Tuesday’s opening will be extremely cozy at the Metropolitan Room, as she’ll be joined on the tiny stage by her sister, Ann Hampton Callaway, who also lives in Croton-on-Hudson.
They share a duet on the new album — on Carly Simon’s “That’s the Way I’ve Always Heard It Should Be” — and have been singing together all their lives, most notably on their album “Sibling Revelry.”
The album’s first track — “Nothing to Lose (But Your Heart) — is a new song from Stephen Flaherty and Lynn Ahrens, the minds behind “Ragtime” (soon to back to Broadway), “Seussical,” and “Once on this Island.”
Callaway recorded a demo of the song for the songwriters years ago, and she came across it in her “Lynn and Steve” sheet music folder in her basement. (“I keep every piece of sheet music I ever sing,” she says.)
She contacted Flaherty and Ahrens, who rewrote parts of it. Then Flaherty orchestrated it, conducted it and played second keyboard on the album.
The lyric includes the lines:
“But the world calls your name.
I can see your breath on the window of life.
Take my hand, I promise something new will start.
You have nothing to lose but your heart.”
It was an emotional summer for Callaway. It started with the death of her father, beloved Chicago newsman John Callaway. It ended with Callway and her husband, Hudson Stage co-founder Dan Foster, taking their son, Nicholas, off to college in Ohio.
Now settling into an empty nest, with her cat Lennie (named for the character in “Of Mice & Men”), Callaway has the house to herself mostly.
But she still rehearses in the Camry.
Years ago, when she was preparing to sing Stephen Sondheim’s impossibly fast “Getting Married Today” in Chicago, she logged a lot of miles to get it just right.
“It was so hard to concentrate on driving in the beginning and do all those lyrics,” she say. “But I knew I was getting good at when I could drive comfortably and alertly and sing the lyrics.”
She concedes that the opening number for this week’s concerts at the Metropolitan Room is still taking a back seat to driving.
“I drove to Brooklyn the other day and it was like ‘I can’t work on the lyrics if I don’t know where I’m going,” she says.
She’s likely the only suburbanite who doesn’t mind traffic: It gives her more time to rehearse.
“I’m driving to LaGuardia today and I’m like ‘Whitestone construction?

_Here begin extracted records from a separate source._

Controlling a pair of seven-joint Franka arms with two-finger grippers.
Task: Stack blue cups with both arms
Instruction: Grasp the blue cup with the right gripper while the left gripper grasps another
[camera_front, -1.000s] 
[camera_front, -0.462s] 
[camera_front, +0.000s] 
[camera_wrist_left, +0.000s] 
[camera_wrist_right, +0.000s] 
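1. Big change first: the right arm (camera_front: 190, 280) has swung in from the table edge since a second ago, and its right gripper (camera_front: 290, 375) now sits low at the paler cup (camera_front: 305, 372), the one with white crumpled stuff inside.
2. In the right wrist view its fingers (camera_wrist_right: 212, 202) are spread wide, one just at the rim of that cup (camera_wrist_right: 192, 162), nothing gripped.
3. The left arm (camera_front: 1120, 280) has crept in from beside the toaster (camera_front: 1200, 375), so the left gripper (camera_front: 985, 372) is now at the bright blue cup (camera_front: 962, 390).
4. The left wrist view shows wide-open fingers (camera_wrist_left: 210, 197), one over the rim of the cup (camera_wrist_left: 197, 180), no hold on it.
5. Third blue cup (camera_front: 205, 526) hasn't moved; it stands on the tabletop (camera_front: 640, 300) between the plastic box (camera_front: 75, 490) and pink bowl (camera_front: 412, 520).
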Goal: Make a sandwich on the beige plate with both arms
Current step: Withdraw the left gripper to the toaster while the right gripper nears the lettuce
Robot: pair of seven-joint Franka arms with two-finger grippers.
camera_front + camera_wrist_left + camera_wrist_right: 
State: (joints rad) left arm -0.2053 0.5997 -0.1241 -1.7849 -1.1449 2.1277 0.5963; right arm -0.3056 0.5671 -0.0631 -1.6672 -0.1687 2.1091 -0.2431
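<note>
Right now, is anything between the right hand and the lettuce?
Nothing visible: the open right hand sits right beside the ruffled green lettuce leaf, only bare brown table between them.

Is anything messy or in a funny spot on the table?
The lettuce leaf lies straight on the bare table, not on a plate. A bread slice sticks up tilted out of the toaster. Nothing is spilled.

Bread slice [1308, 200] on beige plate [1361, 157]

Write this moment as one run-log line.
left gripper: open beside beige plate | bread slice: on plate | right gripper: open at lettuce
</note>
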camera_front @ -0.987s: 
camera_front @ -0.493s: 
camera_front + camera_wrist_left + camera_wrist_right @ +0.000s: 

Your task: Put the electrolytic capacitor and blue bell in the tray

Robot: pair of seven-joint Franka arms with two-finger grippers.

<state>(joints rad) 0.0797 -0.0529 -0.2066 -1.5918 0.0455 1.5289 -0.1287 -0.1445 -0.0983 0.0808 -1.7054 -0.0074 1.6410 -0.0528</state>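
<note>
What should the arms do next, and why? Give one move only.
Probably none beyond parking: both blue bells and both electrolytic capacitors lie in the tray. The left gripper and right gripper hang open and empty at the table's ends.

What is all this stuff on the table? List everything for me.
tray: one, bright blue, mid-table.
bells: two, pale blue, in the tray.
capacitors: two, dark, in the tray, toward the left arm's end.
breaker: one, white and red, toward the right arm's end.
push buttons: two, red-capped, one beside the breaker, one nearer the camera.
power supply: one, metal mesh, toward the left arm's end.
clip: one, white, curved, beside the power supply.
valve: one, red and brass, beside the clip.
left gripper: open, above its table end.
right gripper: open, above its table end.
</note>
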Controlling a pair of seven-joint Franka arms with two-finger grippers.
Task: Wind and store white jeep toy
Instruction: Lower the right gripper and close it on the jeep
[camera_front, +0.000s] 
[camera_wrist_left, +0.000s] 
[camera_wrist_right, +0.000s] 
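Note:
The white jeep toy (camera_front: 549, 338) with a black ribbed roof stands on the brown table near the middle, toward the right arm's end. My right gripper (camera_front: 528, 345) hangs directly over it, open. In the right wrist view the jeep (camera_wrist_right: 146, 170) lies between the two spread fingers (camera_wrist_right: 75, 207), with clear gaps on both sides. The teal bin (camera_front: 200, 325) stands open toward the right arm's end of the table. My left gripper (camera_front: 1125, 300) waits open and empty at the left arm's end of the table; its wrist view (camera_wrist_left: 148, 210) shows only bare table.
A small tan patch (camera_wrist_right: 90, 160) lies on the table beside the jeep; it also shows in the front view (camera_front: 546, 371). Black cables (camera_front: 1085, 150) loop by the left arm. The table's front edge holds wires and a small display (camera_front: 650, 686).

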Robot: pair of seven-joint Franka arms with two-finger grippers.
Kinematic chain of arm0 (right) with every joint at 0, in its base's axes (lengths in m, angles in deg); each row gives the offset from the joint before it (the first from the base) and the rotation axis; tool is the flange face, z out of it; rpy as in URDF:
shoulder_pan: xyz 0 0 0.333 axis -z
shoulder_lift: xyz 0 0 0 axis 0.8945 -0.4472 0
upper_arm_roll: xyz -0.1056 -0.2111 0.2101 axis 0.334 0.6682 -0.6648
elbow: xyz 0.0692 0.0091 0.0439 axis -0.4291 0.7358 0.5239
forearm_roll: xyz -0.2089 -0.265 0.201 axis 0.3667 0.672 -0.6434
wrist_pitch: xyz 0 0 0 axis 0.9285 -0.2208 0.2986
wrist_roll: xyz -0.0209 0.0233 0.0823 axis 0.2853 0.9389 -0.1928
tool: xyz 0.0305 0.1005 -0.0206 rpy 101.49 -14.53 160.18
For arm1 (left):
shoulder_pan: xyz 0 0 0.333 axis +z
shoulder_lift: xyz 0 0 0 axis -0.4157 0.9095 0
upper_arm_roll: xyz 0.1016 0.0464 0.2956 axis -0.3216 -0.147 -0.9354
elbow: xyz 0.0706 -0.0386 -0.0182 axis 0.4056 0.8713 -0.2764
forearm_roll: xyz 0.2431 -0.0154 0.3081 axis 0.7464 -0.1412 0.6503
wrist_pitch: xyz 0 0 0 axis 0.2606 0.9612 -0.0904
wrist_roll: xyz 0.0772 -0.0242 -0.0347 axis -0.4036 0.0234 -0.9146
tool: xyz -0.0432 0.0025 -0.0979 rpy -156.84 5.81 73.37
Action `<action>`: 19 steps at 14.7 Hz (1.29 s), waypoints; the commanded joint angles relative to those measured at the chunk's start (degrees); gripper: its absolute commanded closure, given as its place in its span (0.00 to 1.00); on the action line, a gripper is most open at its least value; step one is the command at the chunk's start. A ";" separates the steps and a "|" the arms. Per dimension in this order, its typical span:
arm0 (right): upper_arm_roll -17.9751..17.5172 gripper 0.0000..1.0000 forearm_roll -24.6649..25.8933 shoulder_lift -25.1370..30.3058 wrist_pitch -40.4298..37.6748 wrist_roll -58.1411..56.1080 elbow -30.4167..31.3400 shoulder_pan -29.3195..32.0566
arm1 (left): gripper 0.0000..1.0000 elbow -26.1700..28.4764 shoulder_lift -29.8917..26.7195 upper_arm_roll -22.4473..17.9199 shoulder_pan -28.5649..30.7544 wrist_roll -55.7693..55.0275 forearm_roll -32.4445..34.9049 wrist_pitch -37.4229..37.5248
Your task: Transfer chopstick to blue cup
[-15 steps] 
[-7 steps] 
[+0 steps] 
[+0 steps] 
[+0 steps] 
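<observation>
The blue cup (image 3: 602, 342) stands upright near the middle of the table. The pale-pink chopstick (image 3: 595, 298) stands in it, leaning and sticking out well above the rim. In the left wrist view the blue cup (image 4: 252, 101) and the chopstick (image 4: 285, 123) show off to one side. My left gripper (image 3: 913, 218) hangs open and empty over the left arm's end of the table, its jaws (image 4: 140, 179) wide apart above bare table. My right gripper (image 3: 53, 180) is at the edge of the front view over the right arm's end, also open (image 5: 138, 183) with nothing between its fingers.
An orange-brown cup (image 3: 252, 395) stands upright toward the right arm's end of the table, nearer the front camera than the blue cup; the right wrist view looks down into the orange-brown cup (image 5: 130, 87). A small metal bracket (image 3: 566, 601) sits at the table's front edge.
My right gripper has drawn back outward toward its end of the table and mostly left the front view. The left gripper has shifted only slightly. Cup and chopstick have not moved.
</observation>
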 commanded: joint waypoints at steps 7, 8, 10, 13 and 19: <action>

No problem!’ I’m gonna be singing.”
Her longtime pianist and musical director Alex Rybeck understands how it works. When Callaway was having trouble with one section of a particular song, he told her “Just pretend you’re driving.”
“I should really do a show some time with just a chair and a steering wheel. I’m really good in my car,” she says.
If you go
What: Liz Callaway at the Metropolitan Room
When: Oct. 20 and 25 at 7 p.m.; Oct. 22, 23, 24 at 7:30 p.m.
Where: The Metropolitan Room, 34 W. 22nd St., (near Sixth Avenue) Manhattan.
Tickets: $30, plus two-drink minimum.
Call: 212-206-0440
Web: www.metropolitanroom.com
Liz sings, signs
Liz Callaway will sign copies of “Passage of Time” at the Barnes & Noble Store near Lincoln Center on Oct. 21 at 5:30 p.m. A 30-minute performance and CD signing. Store is at 1972 Broadway (66th and Broadway), New York. Call 212-595-6859.
Photo by Joe Larese/The Journal News: Liz Callaway relaxes in her Croton-on-Hudson home with her cat, Lennie. Callaway says she’s convinced the high-pitched voice she uses when she baby-talks to Lennie has helped her soprano singing.